Britain's Sean Yates is the assistant team director for Armstrong's Discovery Channel team; Bobby Julich and George Hincapie, who rode for Motorola but were not on the '95 Tour roster, are accomplished veterans with CSC and Discovery respectively; and Frankie Andreu is at every stage start and finish, doing interviews for the Outdoor Life Network.
Motorola's roster included riders from 14 countries, many of whom were in their early to mid-twenties when their teammate died.
"It brought home the reality of just how dangerous this was, what we were doing," Andreu said. "You feel invincible. It never enters your head.
"The only reason we continued was because his wife wanted us to. The next day, all I can remember is crying on the bike, and seeing the output of emotion by the peloton."
Giovanni Mura, a veteran cycling writer for Rome's daily La Repubblica newspaper, said Casartelli was competing in his first Tour and many riders "didn't even know his face . . . but he was a bit like the unknown soldier.
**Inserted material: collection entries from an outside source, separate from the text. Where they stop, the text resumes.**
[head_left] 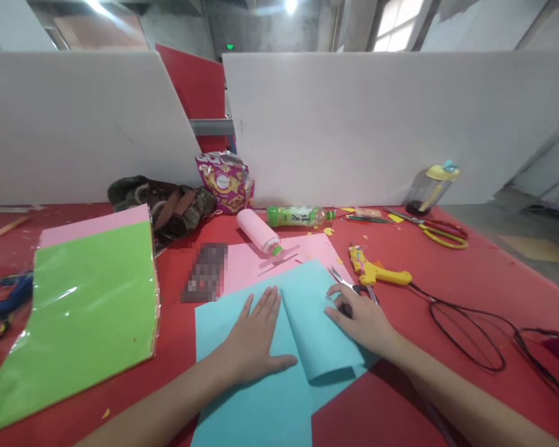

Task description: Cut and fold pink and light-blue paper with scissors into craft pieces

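A light blue sheet of paper (256, 397) lies before me, with a second blue piece (321, 335) curled over on its right side. My left hand (254, 341) presses flat on the sheet, fingers stretched and thumb out, beside the curled edge. Over the right part of the curled paper is my right hand (361, 316), its fingers bent and apart. A dark patch shows between its thumb and forefinger; I cannot make out what it is. Just behind this hand lie scissors (339, 274), their handles partly hidden by it.
A yellow glue gun (377, 272) with a black cord (466, 313) lies to the right. Behind are a pink-wrapped bottle (259, 231), a green-labelled bottle (295, 216), a snack bag (226, 183) and large scissors (440, 233). Green paper (93, 292) and a blurred dark rectangle (205, 273) lie left.
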The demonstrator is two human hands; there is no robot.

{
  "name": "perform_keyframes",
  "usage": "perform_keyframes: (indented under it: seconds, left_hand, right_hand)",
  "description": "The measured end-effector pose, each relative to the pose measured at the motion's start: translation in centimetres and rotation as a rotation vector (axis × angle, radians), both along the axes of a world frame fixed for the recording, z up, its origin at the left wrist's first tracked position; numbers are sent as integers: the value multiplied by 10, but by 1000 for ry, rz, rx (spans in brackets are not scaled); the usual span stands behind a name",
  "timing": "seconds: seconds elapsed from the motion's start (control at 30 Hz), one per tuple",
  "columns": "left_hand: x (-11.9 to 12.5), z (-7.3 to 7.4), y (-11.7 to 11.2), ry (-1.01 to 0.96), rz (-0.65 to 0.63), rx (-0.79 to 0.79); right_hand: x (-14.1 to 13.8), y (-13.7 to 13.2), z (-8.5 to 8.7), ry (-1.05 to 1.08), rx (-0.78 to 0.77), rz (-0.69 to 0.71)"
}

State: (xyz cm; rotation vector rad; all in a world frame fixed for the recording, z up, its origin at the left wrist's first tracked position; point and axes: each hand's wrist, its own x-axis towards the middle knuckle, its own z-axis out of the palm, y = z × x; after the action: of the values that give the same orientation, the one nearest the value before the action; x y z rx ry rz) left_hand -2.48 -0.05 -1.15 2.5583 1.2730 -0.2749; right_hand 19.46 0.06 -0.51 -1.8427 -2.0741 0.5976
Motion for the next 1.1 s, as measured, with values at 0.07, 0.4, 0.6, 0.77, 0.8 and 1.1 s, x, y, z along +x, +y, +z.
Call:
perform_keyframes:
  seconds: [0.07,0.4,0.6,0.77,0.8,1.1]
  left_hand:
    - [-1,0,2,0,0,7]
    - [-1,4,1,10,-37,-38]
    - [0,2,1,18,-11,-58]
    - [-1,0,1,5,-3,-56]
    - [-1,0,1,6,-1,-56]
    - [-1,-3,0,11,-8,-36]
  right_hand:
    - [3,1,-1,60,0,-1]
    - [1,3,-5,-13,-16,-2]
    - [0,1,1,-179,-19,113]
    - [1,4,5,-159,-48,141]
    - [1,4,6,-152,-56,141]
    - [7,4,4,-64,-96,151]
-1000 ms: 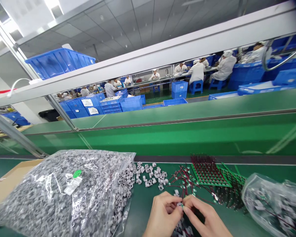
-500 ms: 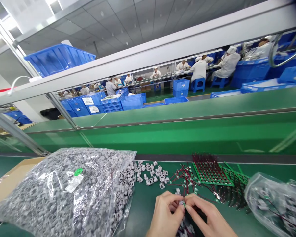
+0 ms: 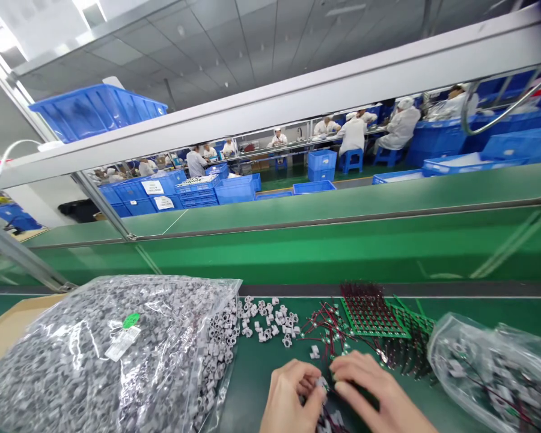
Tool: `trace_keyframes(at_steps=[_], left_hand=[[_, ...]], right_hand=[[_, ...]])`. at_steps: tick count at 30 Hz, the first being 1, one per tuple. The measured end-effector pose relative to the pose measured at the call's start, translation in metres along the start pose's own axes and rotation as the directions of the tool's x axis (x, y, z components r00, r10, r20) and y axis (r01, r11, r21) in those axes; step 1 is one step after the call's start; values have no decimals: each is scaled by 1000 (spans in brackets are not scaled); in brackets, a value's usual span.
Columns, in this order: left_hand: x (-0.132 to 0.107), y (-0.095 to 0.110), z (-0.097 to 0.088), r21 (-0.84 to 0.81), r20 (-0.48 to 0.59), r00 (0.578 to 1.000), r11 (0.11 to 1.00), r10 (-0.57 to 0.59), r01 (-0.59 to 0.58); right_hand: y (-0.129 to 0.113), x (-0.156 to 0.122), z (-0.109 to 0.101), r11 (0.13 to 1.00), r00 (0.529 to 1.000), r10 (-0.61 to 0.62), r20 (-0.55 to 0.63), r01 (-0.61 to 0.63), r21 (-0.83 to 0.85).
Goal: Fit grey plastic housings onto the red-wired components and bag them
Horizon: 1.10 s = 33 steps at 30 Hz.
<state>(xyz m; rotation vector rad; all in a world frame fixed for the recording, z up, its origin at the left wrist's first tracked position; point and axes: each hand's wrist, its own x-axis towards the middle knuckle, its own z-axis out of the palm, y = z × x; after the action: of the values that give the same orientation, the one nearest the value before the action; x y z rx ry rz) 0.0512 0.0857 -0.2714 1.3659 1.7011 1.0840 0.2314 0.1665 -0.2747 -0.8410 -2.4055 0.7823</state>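
My left hand (image 3: 291, 394) pinches a small grey plastic housing (image 3: 322, 383) between thumb and forefinger. A bit of green shows at the housing. Just to its right, my right hand (image 3: 372, 388) has thumb and fingers apart, with nothing clearly seen between them. Beneath both hands lie more grey housings with dark red wires (image 3: 331, 419), partly hidden by the fingers. One loose grey housing (image 3: 314, 352) sits on the green bench just beyond my hands. Behind it spreads a tangle of small green boards with red wires (image 3: 329, 325).
A large clear bag of grey housings (image 3: 117, 349) fills the left, beside loose housings (image 3: 270, 319). Green board panels with wires (image 3: 374, 316) lie at the back right. A clear bag of wired parts (image 3: 491, 367) stands right. A green partition (image 3: 297, 255) runs behind.
My hands have moved slightly apart; the right fingers have come away from the small part, which stays in my left hand. The whole view has shifted a little.
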Motion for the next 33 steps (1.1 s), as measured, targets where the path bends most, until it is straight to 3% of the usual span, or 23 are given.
trace_keyframes(at_steps=[5, 8, 11, 14, 16, 20, 22, 24, 26, 27, 30, 33], left_hand=[[-14, -13, 1, 157, 51, 993, 981, 107, -114], [-15, -14, -4, 162, 89, 992, 981, 90, -104], [-9, -9, -18, 135, 30, 997, 988, 70, -73], [6, -5, -31, 221, -65, 995, 973, 77, -61], [18, -4, -34, 339, -67, 994, 939, 91, -63], [39, -6, -28, 562, -30, 995, 825, 95, -62], [44, -7, -25, 561, -41, 993, 825, 110, -69], [44, -8, -23, 389, -67, 988, 916, 136, -100], [42, -9, -21, 15, -79, 994, 997, 81, -80], [40, -9, -20, -203, -59, 998, 979, 23, -34], [34, -6, -15, -641, 71, 989, 754, -131, 145], [29, 1, -12, -766, 143, 973, 603, -182, 225]], right_hand=[[40, 8, -20, 963, 991, 107, -83, -124, -240], [53, 13, -11, 925, 996, 56, -65, -76, -372], [57, 13, -1, 902, 997, -12, -83, -24, -432], [55, 12, 0, 937, 997, 29, -72, -52, -345], [50, 12, -2, 963, 996, 72, -52, -84, -257], [34, 14, -6, 980, 988, 155, -5, -155, -124], [26, 15, -6, 976, 976, 215, 20, -214, -44], [20, 17, -7, 965, 966, 251, 61, -255, 64], [13, 19, -9, 946, 961, 254, 111, -270, 177], [9, 20, -9, 935, 959, 250, 134, -275, 225], [-6, 23, -10, 898, 952, 250, 178, -297, 324], [-20, 25, -5, 845, 945, 264, 195, -324, 425]])
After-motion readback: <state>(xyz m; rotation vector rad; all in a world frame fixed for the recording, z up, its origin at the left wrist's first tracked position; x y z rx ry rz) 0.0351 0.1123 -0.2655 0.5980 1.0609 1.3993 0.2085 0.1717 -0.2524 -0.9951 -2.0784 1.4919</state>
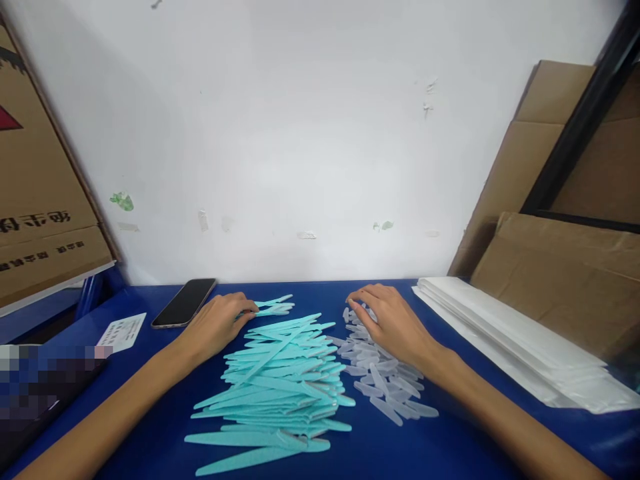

He died in a way that any of them could have died, and that, in my opinion, is the reason they reacted the way they did."
Former Motorola director Jim Ochowicz attended Monday's service, along with race director Jean-Marie Leblanc, five-time Tour winner Bernard Hinault and other dignitaries, and took a helicopter to the accident site with race organizers, Casartelli's parents, his widow and his 10-year-old son, Marco, for a brief ceremony. Armstrong was expected to attend a small dinner for the same group.
Casartelli's death couldn't have been more public and it was marked in visible ways. The team carried his bike on the roof of a car for the rest of the race. A stone monument in the shape of a winged bike wheel marks the spot, and Tour organizers place flowers there each time the race passes by, most recently on Sunday.
The curve of the road has been softened and safer barriers placed at its edge. Pro Tour riders are now required to wear helmets at all times, although headgear probably wouldn't have saved Casartelli's life, according to Ochowicz.
Armstrong said he has preferred to keep his gestures private. He said he has visited Casartelli's gravesite in Italy "for a conversation, just him and me." Casartelli's son, whom Armstrong accurately described as "a carbon copy" of his late teammate, came to the race start village wearing Armstrong's gift of a yellow jersey.